Methods of using coiled tubing inspection data
Abstract
Methods for generating geometric databases of coiled tubing inspection data and using the data in job design, real time monitoring and automated feedback control of operations are described. One method includes creating a grid of spatial positions on a length of coiled tubing as it traverses through an inspection apparatus having a plurality of sensors for detecting defects in the coiled tubing. Real time data may be compared to historical or nominal data for the coiled tubing. Another method includes monitoring, in real time or near real time, the status of tubing dimension (thickness, diameter, ovality, shape) during a coiled tubing operation, such as acidizing, fracturing, high pressure operations, drilling, and wellbore cleanouts. This abstract allows a searcher or other reader to quickly ascertain the subject matter of the disclosure. It will not be used to interpret or limit the scope or meaning of the claims.
Claims
exact text as granted — not AI-modified1. A method comprising:
establishing a predetennined geometric database of coiled tubing data for a coiled tubing operation
acquiring real time inspection data of a coiled tubing during the coiled tubing operation; and
employing the real time inspection data to alter parameters of the coiled tubing operation in real-time in an automated manner.
2. The method of claim 1 wherein said establishing comprises creating a grid of spatial measurement values on a length of the coiled tubing as the coiled tubing traverses through an inspection apparatus having a plurality of sensors for detecting defects in the coiled tubing.
3. The method of claim 1 wherein said establishing comprises creating a grid of spatial measurement values on a length of the coiled tubing as the coiled tubing traverses through an inspection apparatus having a plurality of sensors for measuring coiled tubing geometric parameters.
4. The method of claim 1 wherein said establishing occurs during the coiled tubing operation.
5. The method of claim 1 wherein the coiled tubing operation is one of acidizing, fracturing, a high pressure operation, drilling, and a clean-out operation.
6. The method of claim 1 wherein the inspection data is indicative of coiled tubing triaxial stress limits for coiled tubing under a combined loading of one of axial tension/compression and bursting pressure/collapse pressure.
7. The method of claim 1 wherein said employing accounts for fatigue life of the coiled tubing.
8. The method of claim 1 wherein said employing accounts for corrosive material on the coiled tubing.
9. The method of claim 8 wherein the corrosive material includes a non-zero percentage of hydrogen sulphide.
10. The method of claim 1 wherein the parameters are one of operation pressures and movement of an injector coupled to the coiled tubing.
11. A method comprising:
establishing a predetermined geometric database of coiled tubing data for a coiled tubing operation;
acquiring real time inspection data of a coiled tubing during the coiled tubing operation;
identifying a defect in the coiled tubing from the inspection data; and
stopping the coiled tubing operation in an automated manner based on said identifying.

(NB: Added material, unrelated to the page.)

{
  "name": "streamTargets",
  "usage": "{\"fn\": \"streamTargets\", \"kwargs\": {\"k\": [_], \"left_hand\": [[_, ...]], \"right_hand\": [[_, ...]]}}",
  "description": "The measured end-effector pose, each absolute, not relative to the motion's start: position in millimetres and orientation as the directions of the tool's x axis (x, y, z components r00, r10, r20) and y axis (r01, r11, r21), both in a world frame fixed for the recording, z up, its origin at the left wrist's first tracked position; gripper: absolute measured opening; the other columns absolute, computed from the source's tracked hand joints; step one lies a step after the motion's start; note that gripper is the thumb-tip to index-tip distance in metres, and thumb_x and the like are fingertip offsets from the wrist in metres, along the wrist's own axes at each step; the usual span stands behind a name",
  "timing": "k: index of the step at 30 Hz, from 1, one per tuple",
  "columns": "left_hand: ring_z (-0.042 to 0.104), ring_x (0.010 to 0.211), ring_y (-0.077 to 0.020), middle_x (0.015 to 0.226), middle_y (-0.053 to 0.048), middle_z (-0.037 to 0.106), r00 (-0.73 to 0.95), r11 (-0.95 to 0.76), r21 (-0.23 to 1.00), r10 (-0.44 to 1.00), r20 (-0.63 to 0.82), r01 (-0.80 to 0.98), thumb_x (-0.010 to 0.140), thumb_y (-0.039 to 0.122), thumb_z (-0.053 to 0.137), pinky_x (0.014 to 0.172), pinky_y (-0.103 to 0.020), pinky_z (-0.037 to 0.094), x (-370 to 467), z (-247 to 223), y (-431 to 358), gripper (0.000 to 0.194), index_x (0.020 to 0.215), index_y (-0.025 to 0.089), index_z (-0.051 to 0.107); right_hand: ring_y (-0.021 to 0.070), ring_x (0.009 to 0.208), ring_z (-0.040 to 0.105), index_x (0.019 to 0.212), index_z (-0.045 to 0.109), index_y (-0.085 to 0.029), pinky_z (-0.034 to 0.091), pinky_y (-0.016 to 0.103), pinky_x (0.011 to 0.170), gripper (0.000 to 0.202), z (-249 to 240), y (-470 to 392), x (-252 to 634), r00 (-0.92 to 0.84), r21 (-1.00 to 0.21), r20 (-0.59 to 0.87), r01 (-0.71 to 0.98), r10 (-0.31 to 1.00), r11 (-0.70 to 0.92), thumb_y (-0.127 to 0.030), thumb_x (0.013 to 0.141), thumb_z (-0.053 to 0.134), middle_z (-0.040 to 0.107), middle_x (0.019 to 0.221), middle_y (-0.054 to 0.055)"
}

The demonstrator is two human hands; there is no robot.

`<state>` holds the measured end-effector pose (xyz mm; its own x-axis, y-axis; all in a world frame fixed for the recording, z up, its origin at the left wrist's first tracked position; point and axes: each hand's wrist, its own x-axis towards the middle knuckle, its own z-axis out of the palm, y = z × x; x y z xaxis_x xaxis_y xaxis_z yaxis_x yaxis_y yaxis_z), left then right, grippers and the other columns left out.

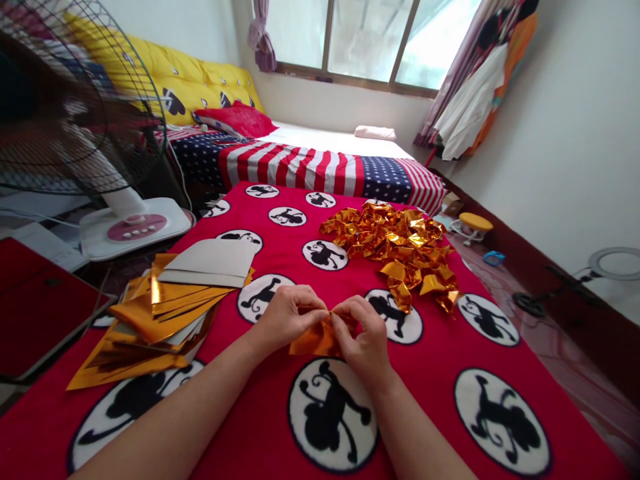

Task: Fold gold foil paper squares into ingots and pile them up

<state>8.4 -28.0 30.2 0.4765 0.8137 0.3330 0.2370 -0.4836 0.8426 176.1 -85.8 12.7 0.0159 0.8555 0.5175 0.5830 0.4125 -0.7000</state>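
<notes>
Between my hands is a sheet of orange-gold foil paper, partly hidden behind the fingers. My left hand is closed, its thumb and fingertips pinching the sheet's upper edge. Just beside it, my right hand pinches the same sheet, and the two sets of fingertips nearly meet. Folds at the pinched spot are too small to make out. To the left lies a stack of gold foil sheets with grey-white backs. A heap of folded gold foil pieces is spread at the far right.
A red cloth with monkey prints covers the table. At the left stands an electric fan, its blades blurred. Behind the table is a bed with a star-and-stripe cover. A yellow stool and a ring-light stand are on the right.
</notes>
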Motion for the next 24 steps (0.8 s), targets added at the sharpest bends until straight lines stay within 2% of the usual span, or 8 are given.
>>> {"fn": "streamTargets", "kwargs": {"k": [6,13,24], "left_hand": [[0.061,0.065,-0.0138,0.070,-0.005,0.068,0.502,-0.516,0.822,0.791,0.351,0.239,0.078,0.019,0.068,0.061,-0.023,0.045,10.1,33.3,-30.5,0.010,0.070,0.017,0.074],[0.062,0.064,-0.0147,0.070,-0.006,0.069,0.536,-0.489,0.841,0.786,0.309,0.232,0.077,0.024,0.068,0.059,-0.023,0.045,3.1,34.4,-24.8,0.012,0.071,0.016,0.075],[0.060,0.065,-0.0140,0.072,-0.005,0.068,0.473,-0.341,0.916,0.856,0.210,0.210,0.077,0.029,0.069,0.057,-0.021,0.044,-6.9,27.9,-16.3,0.016,0.072,0.015,0.074]], "right_hand": [[0.0163,0.071,0.051,0.070,0.055,-0.021,0.040,0.028,0.063,0.013,12.1,-85.2,173.8,0.028,-0.662,0.550,0.624,0.835,0.416,-0.012,0.080,0.056,0.053,0.072,0.001],[0.0147,0.065,0.051,0.068,0.055,-0.021,0.041,0.028,0.061,0.013,10.6,-84.0,176.8,0.032,-0.651,0.566,0.630,0.823,0.423,-0.012,0.077,0.056,0.054,0.068,0.000],[0.0173,0.073,0.056,0.081,0.062,-0.022,0.045,0.031,0.069,0.002,15.0,-84.4,185.0,0.048,-0.727,0.539,0.531,0.841,0.436,-0.022,0.082,0.064,0.060,0.076,0.001]]}}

12. The method of claim 11 wherein the inspection date relates to one of thickness, diameter, ovality, and shape.
13. The method of claim 11 wherein the coiled tubing operation is selected from acidizing, fracturing, high pressure operations, drilling, and wellbore cleanouts.
14. The method of claim 11 wherein the coiled tubing operation takes place in a wellbore containing a non-zero percentage of one of hydrogen sulphide and carbon dioxide.
15. The method of claim 11 further comprising displaying human readable trends of the inspection data.
16. The method of claim 11 wherein said acquiring is carried out during injection of the coiled tubing into a well bore.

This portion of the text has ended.